Sunday, November 21, 2010

Apped

With OS X Lion Apple Inc. is making Macs a lot more like its mobiles. Fortune Magazine's CEO of the decade has chiseled out a whole new web experience for the users of Apple products, one based around a highly controlled 'Apple' experience trough apps rather than trough traditional internet use. The upside of this is that Apple's quality control provides a seamless, pleasant, and relatively safe internet experience. The HUGE downside is that it leaves out anything that doesn't fit in Apple's vision of your online future.

Much of the debate about the pros and cons of a 'limited' internet experience is waged by my fellow loudmouths in the IT industry. "Users", meanwhile, vote with their wallets and make Apple stock a stratospheric phenomenon. Clearly, it works well for most people, in spite of its drawbacks.

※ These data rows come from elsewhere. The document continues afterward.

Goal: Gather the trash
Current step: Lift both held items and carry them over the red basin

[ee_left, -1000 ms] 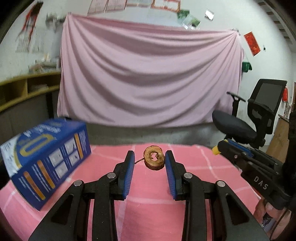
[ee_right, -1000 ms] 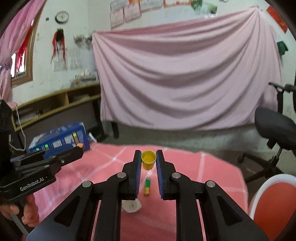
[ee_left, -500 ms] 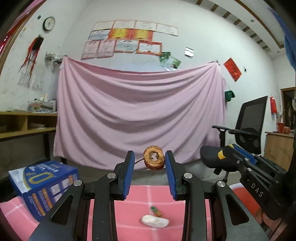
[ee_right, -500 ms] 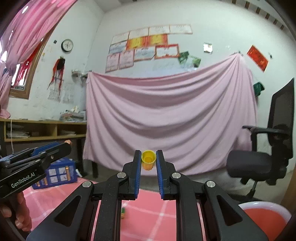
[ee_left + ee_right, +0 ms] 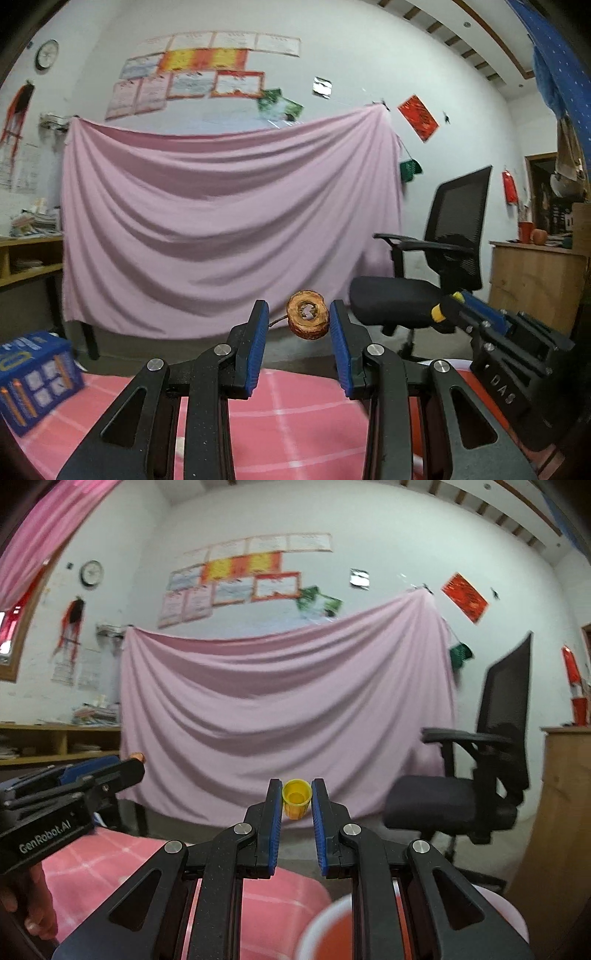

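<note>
In the left wrist view my left gripper (image 5: 297,321) is shut on a brown ring-shaped apple core (image 5: 307,320) with a thin stem, held level well above the pink checked table (image 5: 295,417). In the right wrist view my right gripper (image 5: 296,801) is shut on a small yellow bottle cap (image 5: 296,799), its hollow side facing the camera. Each gripper shows in the other's view: the right gripper (image 5: 448,310) at the right edge with the yellow cap at its tip, the left gripper (image 5: 136,762) at the left edge. A red bin with a pale rim (image 5: 332,934) sits low, beneath the right gripper.
A blue printed box (image 5: 33,373) stands on the table's left end. A black office chair (image 5: 436,266) is at the right, a wooden cabinet (image 5: 565,794) further right. A pink sheet (image 5: 221,221) hangs on the far wall, with shelves (image 5: 55,742) at the left.
Both grippers have risen and swung to the right with their loads still held. The table has dropped low in both views, and the small items on it have passed out of sight.
</note>
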A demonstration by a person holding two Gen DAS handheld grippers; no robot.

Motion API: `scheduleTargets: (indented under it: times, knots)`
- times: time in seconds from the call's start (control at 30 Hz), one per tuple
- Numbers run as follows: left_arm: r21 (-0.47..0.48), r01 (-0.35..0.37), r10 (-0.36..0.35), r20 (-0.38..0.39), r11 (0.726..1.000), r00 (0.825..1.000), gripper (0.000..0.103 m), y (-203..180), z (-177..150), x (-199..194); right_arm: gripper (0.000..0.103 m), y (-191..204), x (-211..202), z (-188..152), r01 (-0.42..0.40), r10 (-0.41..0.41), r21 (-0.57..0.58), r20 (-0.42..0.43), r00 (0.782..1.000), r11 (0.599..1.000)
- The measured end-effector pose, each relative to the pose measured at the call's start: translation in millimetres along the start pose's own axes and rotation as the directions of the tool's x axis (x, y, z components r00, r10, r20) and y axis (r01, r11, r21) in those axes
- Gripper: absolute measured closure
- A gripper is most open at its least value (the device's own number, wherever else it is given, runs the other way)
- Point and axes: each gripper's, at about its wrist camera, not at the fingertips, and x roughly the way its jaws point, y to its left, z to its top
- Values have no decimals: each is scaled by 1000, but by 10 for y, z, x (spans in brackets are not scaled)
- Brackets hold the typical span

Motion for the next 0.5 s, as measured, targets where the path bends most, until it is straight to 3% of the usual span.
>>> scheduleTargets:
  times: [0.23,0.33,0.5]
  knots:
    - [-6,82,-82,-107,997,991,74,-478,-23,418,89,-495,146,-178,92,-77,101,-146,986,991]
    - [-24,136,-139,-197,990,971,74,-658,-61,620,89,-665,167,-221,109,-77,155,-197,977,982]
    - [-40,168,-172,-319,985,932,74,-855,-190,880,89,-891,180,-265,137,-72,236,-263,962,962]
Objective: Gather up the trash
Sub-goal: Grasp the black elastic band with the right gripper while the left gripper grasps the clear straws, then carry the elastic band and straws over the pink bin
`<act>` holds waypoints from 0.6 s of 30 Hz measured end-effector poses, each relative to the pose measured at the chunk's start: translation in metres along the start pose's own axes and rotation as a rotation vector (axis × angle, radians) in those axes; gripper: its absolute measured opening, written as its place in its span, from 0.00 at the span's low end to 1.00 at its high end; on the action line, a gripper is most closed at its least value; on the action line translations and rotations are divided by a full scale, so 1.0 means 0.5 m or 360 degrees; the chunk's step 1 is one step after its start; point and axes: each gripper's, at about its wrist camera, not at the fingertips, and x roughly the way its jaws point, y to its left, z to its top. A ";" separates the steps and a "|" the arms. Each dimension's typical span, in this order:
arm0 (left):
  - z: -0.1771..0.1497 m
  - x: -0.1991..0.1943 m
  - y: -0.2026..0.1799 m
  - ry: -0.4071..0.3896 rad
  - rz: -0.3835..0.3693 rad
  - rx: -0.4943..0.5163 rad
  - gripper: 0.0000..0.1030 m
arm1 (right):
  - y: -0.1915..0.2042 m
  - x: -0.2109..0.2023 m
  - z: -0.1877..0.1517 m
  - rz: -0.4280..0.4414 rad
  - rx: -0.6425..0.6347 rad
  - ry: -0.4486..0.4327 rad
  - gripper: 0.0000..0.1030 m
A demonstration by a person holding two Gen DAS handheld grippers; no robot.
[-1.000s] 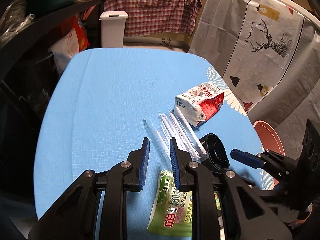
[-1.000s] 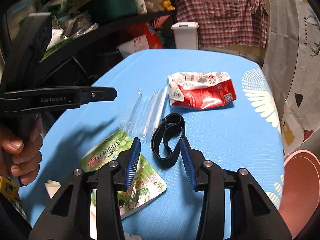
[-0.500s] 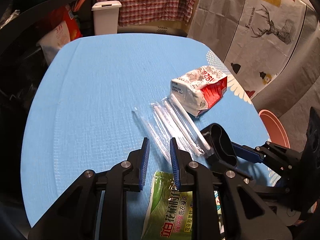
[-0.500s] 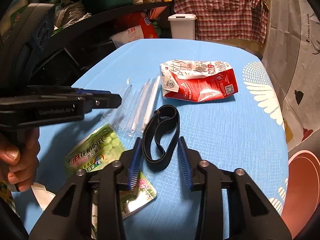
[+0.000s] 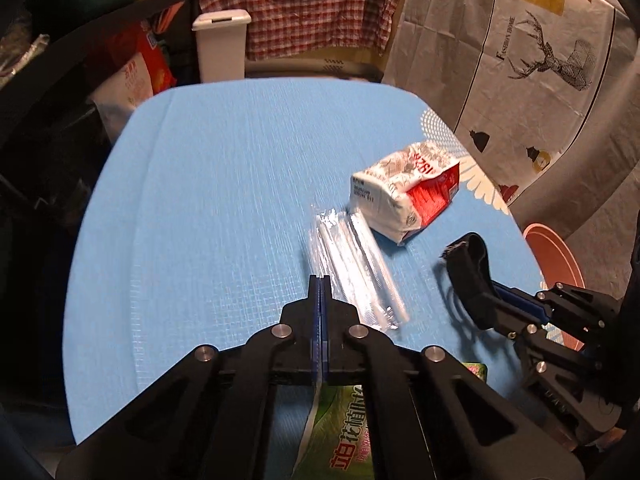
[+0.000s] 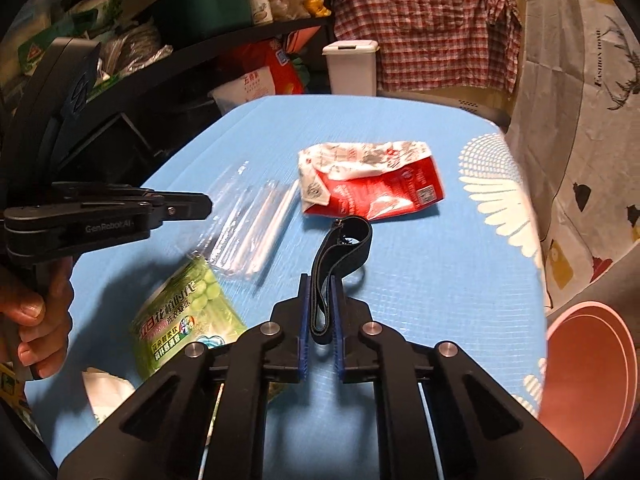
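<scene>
- Judging progress from both wrist views, I'd put the job at its first pickup: every piece of trash I can see is either lying on the blue counter point(image 5: 224, 184) or only just pinched.
- My right tool point(image 6: 320, 308) has just been closing, and its blue pads now squeeze the black strap loop point(image 6: 344, 248) between them; the strap's far end rises toward the middle of the frame. In the left wrist view the same strap point(image 5: 468, 268) shows at right centre, looking lifted off the cloth.
- My left tool point(image 5: 320, 304) is pressed fully together. The clear plastic sleeves point(image 5: 352, 264) lie just ahead and right of its tips, and a thin clear edge seems to run into the seam between the pads, but I cannot tell whether anything is really caught.
- Waiting untouched: the crumpled red-and-white carton point(image 6: 368, 184) at upper centre, the green pouch point(image 6: 188, 312) at lower left, and a white scrap point(image 6: 104, 392) by the lower-left edge.
- A pink basin point(image 6: 588, 364) sits off the counter's edge at lower right, and a white lidded bin point(image 6: 352, 68) stands beyond the far edge, at the top of the frame. Either may be the drop point; I see nothing in them from here.
- So nothing is delivered yet, as far as I can judge; one item gripped, the rest to go.
</scene>
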 end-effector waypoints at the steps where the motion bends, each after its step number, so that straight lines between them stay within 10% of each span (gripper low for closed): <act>1: 0.001 -0.008 -0.002 -0.0014 0.0008 0.0007 0.00 | -0.002 -0.007 0.001 -0.0003 0.0002 -0.0010 0.10; 18: 0.023 -0.149 -0.051 -0.0264 0.0084 0.0043 0.00 | -0.038 -0.194 0.007 -0.0065 0.0006 -0.0226 0.09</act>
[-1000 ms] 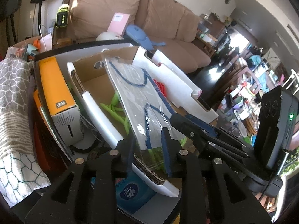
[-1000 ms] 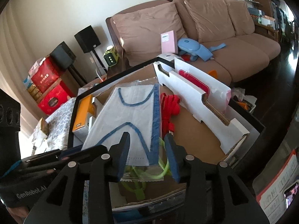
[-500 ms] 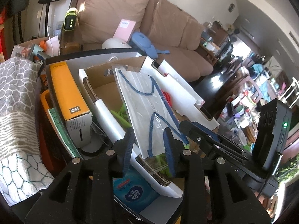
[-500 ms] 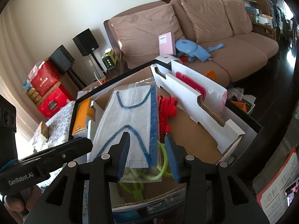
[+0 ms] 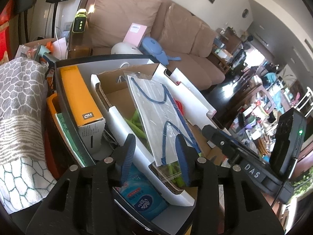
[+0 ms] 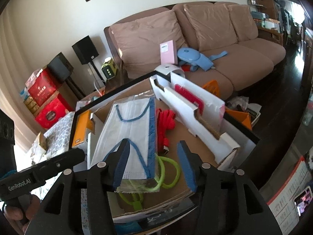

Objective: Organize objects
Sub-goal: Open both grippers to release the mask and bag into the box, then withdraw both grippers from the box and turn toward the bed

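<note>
Mask packet (image 6: 135, 135) lies on the cardboard box (image 6: 195, 148), over the green cords (image 6: 168, 172), its near end between both claws. Left claw (image 5: 154, 156) and right claw (image 6: 154, 164) are opening, pads off it: likely a release, since the box carries it

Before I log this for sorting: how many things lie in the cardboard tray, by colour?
White with blue trim: 1, the bagged mask
Red: 1, the red strap bundle
Green: 1, the lime-green cord
Total: 3 in the cardboard tray
</note>
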The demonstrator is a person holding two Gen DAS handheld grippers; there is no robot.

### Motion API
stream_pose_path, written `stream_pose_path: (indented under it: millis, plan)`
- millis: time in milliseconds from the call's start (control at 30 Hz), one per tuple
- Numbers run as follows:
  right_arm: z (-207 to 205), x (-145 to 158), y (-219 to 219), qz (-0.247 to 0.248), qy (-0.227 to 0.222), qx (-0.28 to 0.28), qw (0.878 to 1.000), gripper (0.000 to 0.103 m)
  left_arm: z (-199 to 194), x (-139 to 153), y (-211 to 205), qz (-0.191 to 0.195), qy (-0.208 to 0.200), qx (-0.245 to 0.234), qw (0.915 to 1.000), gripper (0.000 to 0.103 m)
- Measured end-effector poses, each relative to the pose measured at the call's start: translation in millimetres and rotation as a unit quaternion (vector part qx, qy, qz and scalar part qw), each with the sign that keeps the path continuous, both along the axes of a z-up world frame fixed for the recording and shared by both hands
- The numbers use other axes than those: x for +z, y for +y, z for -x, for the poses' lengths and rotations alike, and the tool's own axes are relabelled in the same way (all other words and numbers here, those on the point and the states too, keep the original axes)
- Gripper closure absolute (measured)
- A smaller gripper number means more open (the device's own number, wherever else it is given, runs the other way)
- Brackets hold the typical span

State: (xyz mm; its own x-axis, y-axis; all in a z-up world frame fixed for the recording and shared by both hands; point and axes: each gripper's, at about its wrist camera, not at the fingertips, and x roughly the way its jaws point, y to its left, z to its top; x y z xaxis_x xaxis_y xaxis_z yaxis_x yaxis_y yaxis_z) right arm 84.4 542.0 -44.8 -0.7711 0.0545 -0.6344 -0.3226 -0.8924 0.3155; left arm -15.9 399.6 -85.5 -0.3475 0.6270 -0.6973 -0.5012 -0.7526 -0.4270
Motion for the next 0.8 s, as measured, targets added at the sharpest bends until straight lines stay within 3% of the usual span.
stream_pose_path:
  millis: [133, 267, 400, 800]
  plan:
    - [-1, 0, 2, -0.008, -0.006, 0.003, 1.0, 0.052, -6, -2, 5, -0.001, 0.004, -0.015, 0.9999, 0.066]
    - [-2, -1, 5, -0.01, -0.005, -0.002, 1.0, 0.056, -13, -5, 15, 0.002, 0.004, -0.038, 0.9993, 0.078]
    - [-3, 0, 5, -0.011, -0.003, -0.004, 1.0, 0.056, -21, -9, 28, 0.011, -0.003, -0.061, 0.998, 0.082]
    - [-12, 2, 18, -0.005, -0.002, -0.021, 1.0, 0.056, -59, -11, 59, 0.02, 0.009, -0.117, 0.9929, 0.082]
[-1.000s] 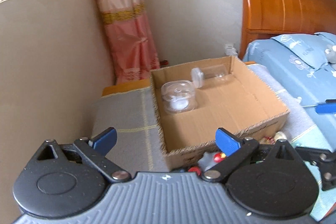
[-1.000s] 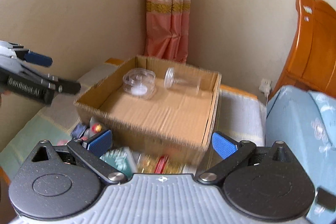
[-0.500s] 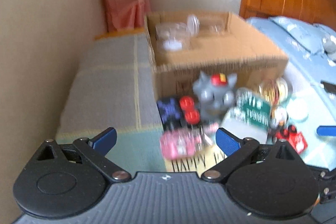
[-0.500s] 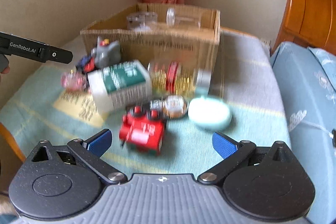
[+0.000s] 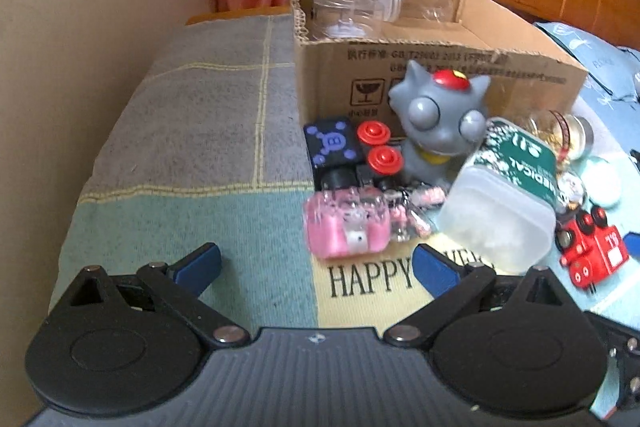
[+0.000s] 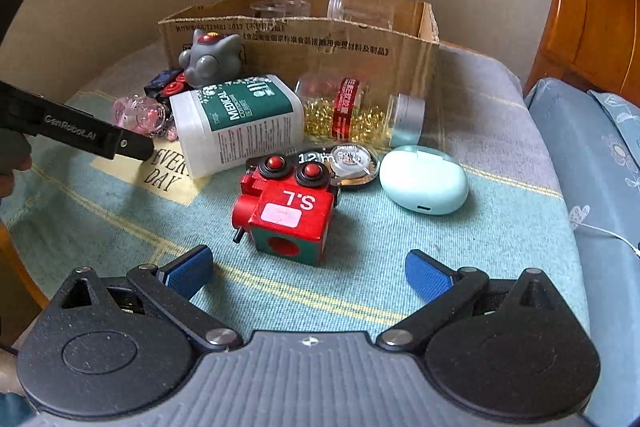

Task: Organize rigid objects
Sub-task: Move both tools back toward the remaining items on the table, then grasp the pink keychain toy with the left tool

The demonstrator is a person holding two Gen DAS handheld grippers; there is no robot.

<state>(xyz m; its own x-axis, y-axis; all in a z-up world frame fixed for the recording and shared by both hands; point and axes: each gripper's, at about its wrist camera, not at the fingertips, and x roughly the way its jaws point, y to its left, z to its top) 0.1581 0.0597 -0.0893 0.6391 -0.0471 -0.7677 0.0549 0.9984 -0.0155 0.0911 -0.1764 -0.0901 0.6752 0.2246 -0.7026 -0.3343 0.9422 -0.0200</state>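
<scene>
The box (image 6: 304, 43) wall hides the lower parts of two clear jars (image 6: 280, 9). The pink toy (image 5: 346, 223) is blurred. The bottle (image 5: 504, 195) covers part of the gold jar (image 5: 560, 135).

soft, even daylight, fairly bright, no hard glare. faint shadow under the red toy train (image 6: 286, 205) on the blanket (image 6: 400, 267). slight motion blur in the left wrist view, smearing the pink toy (image 5: 346, 223). right wrist view sharper. strong fisheye bending and dark vignetting at the corners.
</scene>
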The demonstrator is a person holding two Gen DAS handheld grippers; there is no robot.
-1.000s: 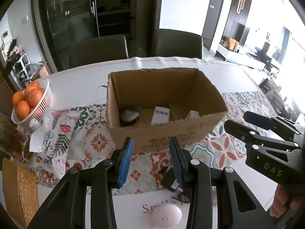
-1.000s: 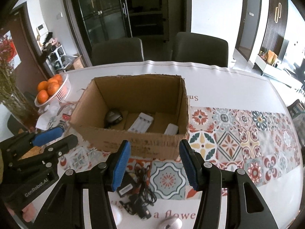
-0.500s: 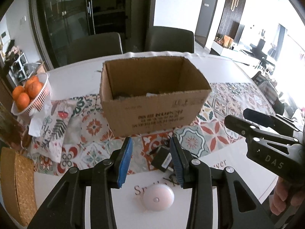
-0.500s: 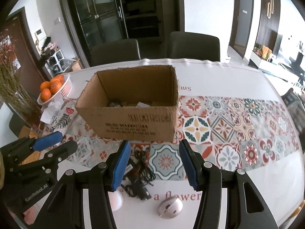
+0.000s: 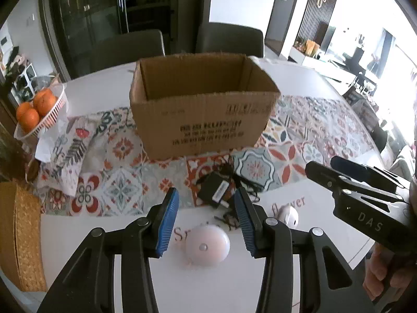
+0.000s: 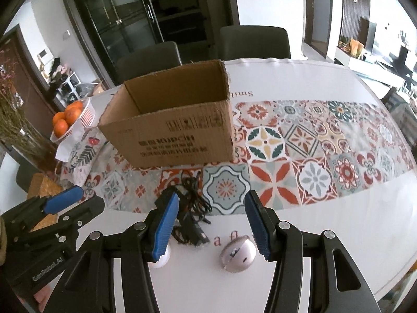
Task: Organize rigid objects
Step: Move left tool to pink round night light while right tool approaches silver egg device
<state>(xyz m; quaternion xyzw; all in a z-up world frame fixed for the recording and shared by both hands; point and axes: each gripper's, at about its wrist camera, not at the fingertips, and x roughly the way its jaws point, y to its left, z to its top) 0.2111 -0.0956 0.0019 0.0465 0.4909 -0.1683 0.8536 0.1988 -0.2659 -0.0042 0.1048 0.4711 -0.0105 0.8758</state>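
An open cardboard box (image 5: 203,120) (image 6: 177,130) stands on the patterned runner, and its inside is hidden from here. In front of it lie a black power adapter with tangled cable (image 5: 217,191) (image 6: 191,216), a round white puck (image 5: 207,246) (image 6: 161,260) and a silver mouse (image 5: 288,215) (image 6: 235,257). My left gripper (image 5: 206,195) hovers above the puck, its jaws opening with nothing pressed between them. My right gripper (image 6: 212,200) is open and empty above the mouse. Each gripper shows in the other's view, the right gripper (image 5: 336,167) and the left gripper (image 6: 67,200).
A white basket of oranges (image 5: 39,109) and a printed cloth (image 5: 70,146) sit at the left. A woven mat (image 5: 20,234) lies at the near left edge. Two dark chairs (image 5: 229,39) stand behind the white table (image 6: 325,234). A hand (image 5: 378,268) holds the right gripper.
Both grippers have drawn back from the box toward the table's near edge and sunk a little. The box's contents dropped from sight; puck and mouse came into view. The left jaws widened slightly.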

I, for one, like what Apple is offering on weekdays and tinker around with Tux over the weekend, allowing me do have a much richer, albeit more difficult computing experience mostly for the sake of learning cool geeky things about computing. 

For my parents however, Apple's approach is a godsend. It allows them to have all the front end usefulness of computers and the internet, without having to worry about the complexities of the back end. That they lose a lot of the power that the technology is capable of is much less of an issue, as they don't miss what they've never had.

Although Apple is certainly pulling the App bandwagon, the popularity of this vehicle is increasing rapidly and there is no software or mobile devices company that refuses to hop on, and app stores are definitely the new business model in both industries. Nokia has the Ovi store, there is of course the Android Marketplace, and even old lets-screw-up-on-the-latest-trend Microsoft has the Windows Web App Gallery. I can only speculate what happens when this trend collides with the rapidly increasing use of virtualization in the enterprise sphere. More on that later.

Apps are here to stay, and computing will become more useful to more people yet again.